Czasem wydawał się taki prosty, tak łatwy do przejrzenia i wydawało mi się, że jest prostolinijny i bez trudu umiem zobaczyć jego myśli, niemal jakbym mu w nich czytał. Jednak po raz kolejny, musiałem przyznać przed samym sobą, iż myliłem się co do niego. Acz byłem rad z tej pomyłki, pełen radości, że umiał być innym, niż go oceniałem. Pod płaszczem mych pochopnych opinii, oraz niechęci wobec niego. Był ten Balik, którego jeszcze poznawałem, którego ciała i duszy pragnąłem. Jednak wciąż umiałem o tym zapomnieć. Szczególnie, z poczuciem że zagraża temu, co tak dawno, zamknąłem w sobie, ale skoro, ja zamknąłem tyle odcieni emocji, ile musiał zamknąć on, przez całe dwieście lat swojego samotnego żywota w dolnym kręgu. Jego oczy doznały tylko widoku tej nędzy. I musiałem przyznać, że pośród innych istot tu, od połyskiwał jak kryształ. Chciałem go oczyścić z tego całego brudu, którym się otaczał, wydobyć jego blask, cały, tylko dla siebie.

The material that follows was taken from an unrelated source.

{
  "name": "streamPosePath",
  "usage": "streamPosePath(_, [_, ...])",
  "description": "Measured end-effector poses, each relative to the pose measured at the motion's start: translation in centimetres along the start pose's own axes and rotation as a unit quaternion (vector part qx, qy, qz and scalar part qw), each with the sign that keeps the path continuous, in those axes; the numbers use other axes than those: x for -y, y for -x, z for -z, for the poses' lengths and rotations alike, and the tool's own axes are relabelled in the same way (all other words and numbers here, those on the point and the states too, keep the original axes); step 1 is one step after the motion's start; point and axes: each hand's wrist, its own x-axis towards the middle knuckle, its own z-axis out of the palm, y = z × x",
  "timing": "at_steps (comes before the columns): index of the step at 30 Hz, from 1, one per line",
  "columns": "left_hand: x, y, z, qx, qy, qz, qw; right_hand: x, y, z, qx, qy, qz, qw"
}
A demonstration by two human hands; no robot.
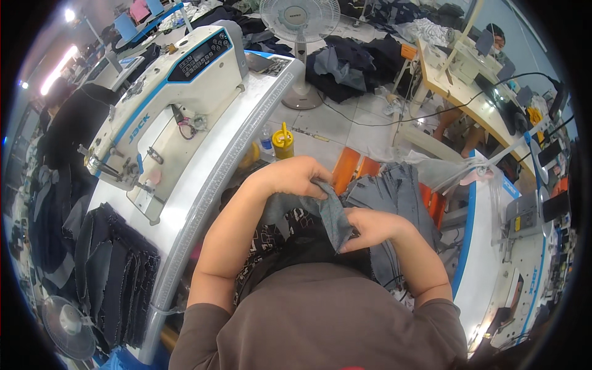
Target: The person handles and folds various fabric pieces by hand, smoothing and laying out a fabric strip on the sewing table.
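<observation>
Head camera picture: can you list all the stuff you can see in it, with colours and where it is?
Sewing machine: one, white and blue, on the table at left.
Table: one, white, left side.
Stacked fabric pieces: one dark blue pile, table's near end.
Fabric piece: one, grey, held in both hands.
Grey fabric stack: one, right of the hands.
Yellow bottle: one, on the floor.
Standing fan: one, white, top middle.
Left hand: grips the fabric piece.
Right hand: pinches its lower edge.
</observation>
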Motion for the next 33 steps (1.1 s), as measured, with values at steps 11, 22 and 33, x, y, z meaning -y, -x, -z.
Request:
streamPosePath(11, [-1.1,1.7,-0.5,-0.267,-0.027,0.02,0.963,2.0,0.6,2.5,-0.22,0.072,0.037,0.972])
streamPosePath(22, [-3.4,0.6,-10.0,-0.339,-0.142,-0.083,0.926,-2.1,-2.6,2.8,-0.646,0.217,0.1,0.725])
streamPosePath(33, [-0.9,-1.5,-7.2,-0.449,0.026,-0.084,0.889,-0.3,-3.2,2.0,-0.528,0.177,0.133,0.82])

- to... chciałbyś żebym kontynuował? - Upewnił się
Skinąłem z wolna głową, głaszcząc go, kiedy on przesuwał głowę w dół mojego ciała, aż dotarł do sutka, przy którym to się zatrzymał, trącając go językiem. Drugą dłonią powiodłem po linii jego odznaczającego się kręgosłupa. Pragnąłem go całego. Całego. Westchnąłem cicho z przyjemności. A on z nieśpiesznie zsunął zsunął się ustami na mój brzuch.

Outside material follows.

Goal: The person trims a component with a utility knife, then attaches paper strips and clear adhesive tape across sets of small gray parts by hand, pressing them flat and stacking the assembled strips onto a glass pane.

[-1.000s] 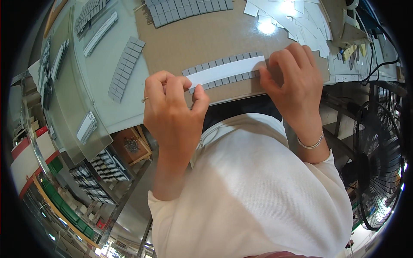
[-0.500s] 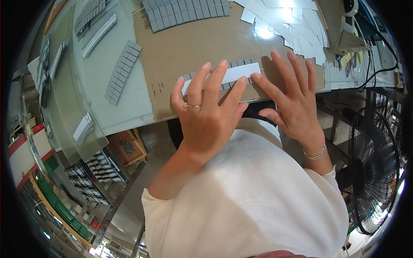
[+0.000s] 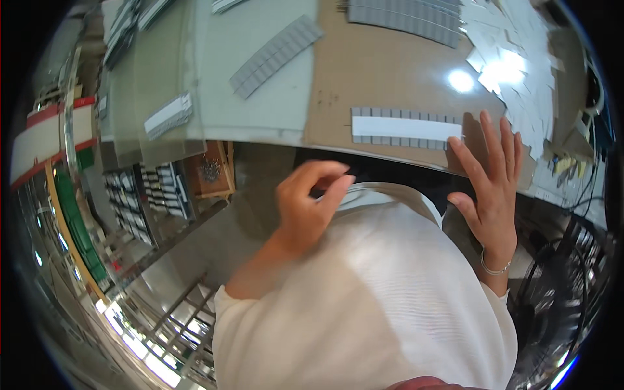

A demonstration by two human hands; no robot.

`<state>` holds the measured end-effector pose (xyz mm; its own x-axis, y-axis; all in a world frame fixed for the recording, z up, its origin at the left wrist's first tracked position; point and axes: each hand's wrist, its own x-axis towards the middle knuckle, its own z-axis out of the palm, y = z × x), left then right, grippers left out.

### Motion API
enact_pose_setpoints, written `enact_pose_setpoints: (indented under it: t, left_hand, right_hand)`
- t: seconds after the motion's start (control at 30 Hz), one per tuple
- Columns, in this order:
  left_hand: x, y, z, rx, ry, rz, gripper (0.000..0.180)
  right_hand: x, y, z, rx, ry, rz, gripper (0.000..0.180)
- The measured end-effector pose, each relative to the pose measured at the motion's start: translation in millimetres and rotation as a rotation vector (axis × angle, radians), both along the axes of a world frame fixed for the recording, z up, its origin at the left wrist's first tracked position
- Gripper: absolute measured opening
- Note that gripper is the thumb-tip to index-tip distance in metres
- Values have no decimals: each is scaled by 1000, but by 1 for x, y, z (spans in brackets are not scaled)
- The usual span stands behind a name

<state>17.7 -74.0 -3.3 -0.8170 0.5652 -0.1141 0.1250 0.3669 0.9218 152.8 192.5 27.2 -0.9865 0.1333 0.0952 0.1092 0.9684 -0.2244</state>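
A row of small grey tiles [image 3: 390, 141] lies on the brown board, with a long white strip [image 3: 396, 127] along its middle. My right hand [image 3: 494, 188] is open, its fingers spread. Its index fingertip rests at the right end of the row, while the other fingers lie to the right of it. My left hand [image 3: 305, 205] is off the table, in front of my body below the board's near edge. Its fingers are curled and the thumb and index tips are close together. Whether anything small is between them I cannot make out.
A larger sheet of grey tiles [image 3: 406, 19] lies at the board's far edge. Another tile strip [image 3: 276, 57] is on the pale tabletop to the left, and a white-topped one [image 3: 169, 116] farther left. White paper pieces [image 3: 520, 39] overlap at far right. A black fan [image 3: 552, 292] stands right.
My left hand has come off the tile row, drawn back toward my body and curled its fingers. My right hand stays by the row's right end. The view has shifted left.
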Motion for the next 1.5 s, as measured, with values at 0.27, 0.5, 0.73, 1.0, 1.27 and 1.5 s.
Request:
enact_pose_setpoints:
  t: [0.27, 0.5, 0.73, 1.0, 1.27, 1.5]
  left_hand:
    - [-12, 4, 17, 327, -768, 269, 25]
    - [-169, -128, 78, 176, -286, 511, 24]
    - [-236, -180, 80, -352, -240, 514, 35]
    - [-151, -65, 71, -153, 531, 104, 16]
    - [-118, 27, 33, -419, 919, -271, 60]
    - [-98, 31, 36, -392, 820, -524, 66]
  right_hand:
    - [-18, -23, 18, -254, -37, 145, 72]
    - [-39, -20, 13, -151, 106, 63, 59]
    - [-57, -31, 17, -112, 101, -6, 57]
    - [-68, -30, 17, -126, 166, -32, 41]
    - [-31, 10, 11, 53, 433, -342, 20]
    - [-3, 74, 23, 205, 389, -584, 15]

-Wołodia… -Zacząłem łagodnie, choć nie byłem pewien kontynuacji. Gdy uniósł głowę, ponownie się speszyłem, chociaż wiedziałem, czego chcę w tej chwili.
-Tak? -Widziałem, że wypatruje mojej reakcji, choćby niemej podpowiedzi. Nie umiejąc się zdobyć na słowa, wsunąłem jego dłoń do ust. Nawilżając śliną swa jego palce. W oczywistej sugestii. Mężczyzna nie potrzebował tłumaczenia. Nie kryjąc się z faktem, że wywołało to w nim falę podniecenia, pocałował mnie jeszcze kilka razy, delikatnie zmieniając pozycje, na taką, która pozwalała mu całkowicie pozbyć się bielizny. Starałem się nie kryć spojrzenia, gdy oznajmiałem mu, że jestem pewny, że tego chce, naszego połączenia. Tym razem nie chciałem, by to było jednorazowe. Traktowałem to zbliżenie, jak naszą ostatnią szansę. Ostatnią szansę Wadima, na to, bym się przed nim otworzył. A zarazem, ostatnią dla siebie samego, by dopuścić do swego wnętrza, inną istotę. Jeżeli on miał zawieść moje uczucia, oznaczałoby to, że absolutnie nikt nie jest godny by je ujrzeć, już nigdy. Ta wizja mnie nie bolała, wierzyłem, że jemu także zależało. Pierwszy raz w życiu, tak bardzo w kogoś wierzyłem. Ta myśl pobudzała mnie całego.